Blog Posts - Tejeddine Mouelhi

Successful XSS attack against Apache Infrastructure

4/14/2010

Apache was hit by a an attack that combined XSS and brute force. The hacker attack was impressive, they were able to take control of server machines and to get passwords and logins of admin users.
Full report of the attack was published by Apache team here.

Google under attack from China

1/14/2010

A sophisticated attack against Google coming from china. It is interesting to see how this was done.
It was based on phishing and on installing malware on victim computer to access to their gmail attack. The victims are chinese human right activists. And they were able to access two gmail accounts.

Update.
A demo of the attack using Metasploit tool can be watched here.

The first iphone worm in the wild

11/23/2009

The first worm target iphone is in the wild. I think we will here more about new worms targeting smartphone from now on.
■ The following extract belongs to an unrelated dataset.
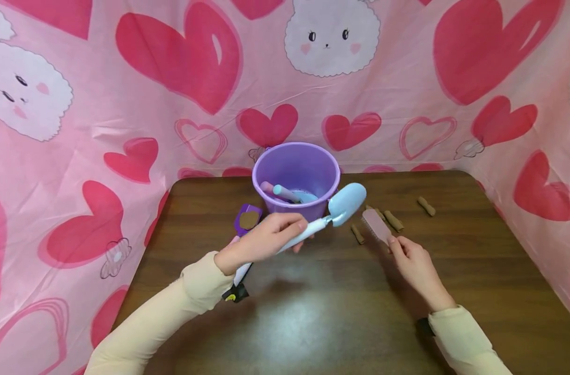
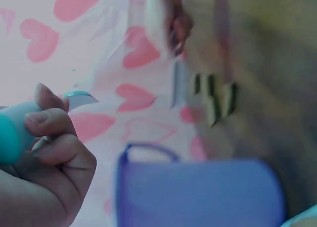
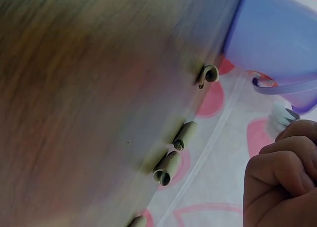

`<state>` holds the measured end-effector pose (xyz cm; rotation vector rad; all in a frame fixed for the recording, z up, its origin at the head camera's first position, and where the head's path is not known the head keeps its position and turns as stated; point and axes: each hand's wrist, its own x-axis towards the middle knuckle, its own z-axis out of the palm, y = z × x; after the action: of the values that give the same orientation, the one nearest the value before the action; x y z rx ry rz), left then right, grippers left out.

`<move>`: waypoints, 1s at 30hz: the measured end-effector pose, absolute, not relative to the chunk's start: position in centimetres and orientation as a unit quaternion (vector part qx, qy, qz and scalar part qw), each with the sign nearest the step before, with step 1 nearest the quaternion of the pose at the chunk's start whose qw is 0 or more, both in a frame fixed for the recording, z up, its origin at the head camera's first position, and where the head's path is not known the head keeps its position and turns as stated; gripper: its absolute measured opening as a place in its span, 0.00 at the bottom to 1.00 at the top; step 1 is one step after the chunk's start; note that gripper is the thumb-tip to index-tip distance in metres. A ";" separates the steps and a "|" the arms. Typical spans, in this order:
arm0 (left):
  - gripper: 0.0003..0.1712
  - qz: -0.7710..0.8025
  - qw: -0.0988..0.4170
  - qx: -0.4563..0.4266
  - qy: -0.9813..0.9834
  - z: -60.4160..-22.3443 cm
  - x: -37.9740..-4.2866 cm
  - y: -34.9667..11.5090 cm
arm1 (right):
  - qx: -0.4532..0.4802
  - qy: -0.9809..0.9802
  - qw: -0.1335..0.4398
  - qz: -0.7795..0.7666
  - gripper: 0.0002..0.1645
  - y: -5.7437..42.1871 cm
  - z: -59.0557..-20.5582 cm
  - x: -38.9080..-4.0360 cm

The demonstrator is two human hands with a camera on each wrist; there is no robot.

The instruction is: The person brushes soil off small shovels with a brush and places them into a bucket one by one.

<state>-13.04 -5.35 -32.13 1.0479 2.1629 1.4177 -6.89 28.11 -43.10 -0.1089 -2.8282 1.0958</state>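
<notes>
My left hand [image 1: 268,237] grips the white handle of a small garden trowel [image 1: 347,203], and its light blue blade points up and right in front of the purple bucket [image 1: 296,147]. The left wrist view shows the fingers curled round this handle, which has a teal end [image 2: 9,138]. Over the table's right side, my right hand [image 1: 416,265] pinches a small pink-backed brush [image 1: 377,225] by its handle end. White bristles [image 3: 281,119] show past the curled fingers in the right wrist view. Inside the bucket lean a teal-ended handle [image 1: 286,194] and a pink-ended handle [image 1: 267,187].
Several brown rolled pieces [image 1: 394,221] lie on the dark wooden table [image 1: 463,271] right of the bucket. A purple plastic piece [image 1: 240,225] with a brown patch sits left of it, partly behind the left hand. Pink heart-patterned cloth [image 1: 275,83] hangs around the table.
</notes>
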 end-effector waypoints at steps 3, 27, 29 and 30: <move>0.13 0.499 0.136 0.358 0.778 -30.5 -14.5 -6.3 | -0.037 -0.929 0.043 0.366 0.27 28.4 -43.0 -6.8; 0.09 0.147 0.022 0.303 0.941 -29.7 -22.9 -5.7 | -0.042 -0.929 0.048 0.365 0.27 29.3 -43.4 -6.4; 0.08 0.152 0.017 0.311 0.938 -30.1 -23.0 -5.5 | -0.043 -0.929 0.046 0.365 0.27 29.2 -43.4 -6.3; 0.07 0.156 0.016 0.316 0.936 -30.3 -23.0 -5.4 | -0.043 -0.929 0.045 0.365 0.27 29.2 -43.4 -6.3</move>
<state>-23.03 -5.35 -30.34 0.9830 2.9106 0.4840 -6.32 29.21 -43.38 -0.1325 -2.8376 1.1161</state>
Is it possible to trust the compiler ?!

9/2/2009

An interesting post from veracode blog about trusting compilers.
To sum up the issue is that kaspersky and F-Secure labs published a sample of a new kind of viruses that target compilers in order to modify them to make them inject malicious code when compiling sources.
The overall approach is interesting. However, as I have posted in response to the post.
It is clear that compilers cannot be trusted anymore. However, I don't think that it is hard to detect that the compiler is malicious.
An easy and simple way would be to take a simple program, say the HelloWorld program and a compiled version, a trusted one. For this, the binary code should be reviewed (this is possible, even manually because the code is simple).
Then we compare the compiled version we get using the compiler (to be tested) with the other 'trusted one'.
No need to go with complex binary analyses, as suggested by Chris's paper.

Facebook and twitter DDOS

8/9/2009

The two popular social networking (and other websites) websites have been targeted by distributed denial of service DDOS attacks.
The attack was against only one user, a georgian blogger, to "keep his voice from been heard".
With millions of users connected to these social network websites, how many times will they be targeted by DDOS to target only one user account.

Mcfee XSS vulnerabilities

5/28/2009

Mcfee websites were found to be vulnerable to XSS. It is funny because some of these websites are certified secure by Mcfee. We can wonder how they were tested.

What is new in Windows 7?

3/2/2009

If you want to know what is new in the new version of windows you should check this out. It is listing the main chage since the beta version.

It seems MS will not change many things, except some performance optimization and some improvements of the interface.

Office 14 going into the cloud

2/26/2009

The next release of Office, which is expected in 2010 will be a cloud based apps, offering access to word, excel etc. from the internet.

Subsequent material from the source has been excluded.